FLRW solutions are critical points for spatial volume variations.

First variations vanish in non-homogeneous and non-isotropic directions.

Supports the interpretation of FLRW solutions as averaged cosmological models.

Abstract

We propose comparing cosmological solutions in terms of their total spatial volumes $V(\tau)$ as functions of proper time $\tau$, assuming synchronous gauge, and with this intention evaluate the variations of $V(\tau)$ about the Friedmann-Lema\^{\i}tre-Robertson-Walker (FLRW) solutions for dust.

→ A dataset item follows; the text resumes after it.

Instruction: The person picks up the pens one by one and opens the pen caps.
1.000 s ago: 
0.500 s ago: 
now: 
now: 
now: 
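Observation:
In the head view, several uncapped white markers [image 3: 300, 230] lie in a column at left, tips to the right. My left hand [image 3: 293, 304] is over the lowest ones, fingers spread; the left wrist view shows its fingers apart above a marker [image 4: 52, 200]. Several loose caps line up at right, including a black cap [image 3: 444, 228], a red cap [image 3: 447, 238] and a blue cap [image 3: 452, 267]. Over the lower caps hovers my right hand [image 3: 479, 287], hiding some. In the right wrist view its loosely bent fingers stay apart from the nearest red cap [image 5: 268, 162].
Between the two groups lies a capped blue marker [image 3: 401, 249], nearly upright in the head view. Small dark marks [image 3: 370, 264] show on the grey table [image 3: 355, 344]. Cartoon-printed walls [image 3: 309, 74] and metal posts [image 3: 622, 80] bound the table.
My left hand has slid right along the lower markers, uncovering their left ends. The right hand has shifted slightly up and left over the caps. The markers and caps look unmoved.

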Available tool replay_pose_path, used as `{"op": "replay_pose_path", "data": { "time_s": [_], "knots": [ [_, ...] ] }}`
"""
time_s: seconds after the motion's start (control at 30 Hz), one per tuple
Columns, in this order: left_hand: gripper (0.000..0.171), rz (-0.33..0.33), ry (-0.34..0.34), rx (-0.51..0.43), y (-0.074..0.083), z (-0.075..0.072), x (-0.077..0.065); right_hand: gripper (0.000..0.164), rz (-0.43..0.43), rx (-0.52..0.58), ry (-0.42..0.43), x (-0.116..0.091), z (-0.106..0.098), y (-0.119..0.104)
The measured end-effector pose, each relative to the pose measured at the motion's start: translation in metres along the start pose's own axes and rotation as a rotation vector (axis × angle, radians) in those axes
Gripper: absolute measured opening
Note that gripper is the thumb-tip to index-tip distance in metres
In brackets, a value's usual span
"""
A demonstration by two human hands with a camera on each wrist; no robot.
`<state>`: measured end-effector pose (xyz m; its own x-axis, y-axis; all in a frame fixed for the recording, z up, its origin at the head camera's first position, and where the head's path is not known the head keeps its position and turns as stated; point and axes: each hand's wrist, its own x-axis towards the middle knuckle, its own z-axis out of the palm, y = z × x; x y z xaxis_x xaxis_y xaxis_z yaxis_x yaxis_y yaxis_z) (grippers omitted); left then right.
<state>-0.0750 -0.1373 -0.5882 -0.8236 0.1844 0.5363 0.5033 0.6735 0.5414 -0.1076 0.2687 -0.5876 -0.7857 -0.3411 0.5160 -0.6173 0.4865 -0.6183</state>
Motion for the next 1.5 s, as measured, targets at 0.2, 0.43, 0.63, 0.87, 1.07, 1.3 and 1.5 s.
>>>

This can be done successfully in a simple manner without solving perturbation equations. In particular, we find that first variations vanish with respect to all directions which do not possess homogeneity and isotropy preserving components; in other words, every FLRW solution is a {\it critical point} for $V(\tau)$ in the properly restricted subspace of the space of solutions. This property may support a validity of the interpretation of the FLRW solutions as constituting an averaged model. We also briefly investigate the second variations of $V(\tau)$.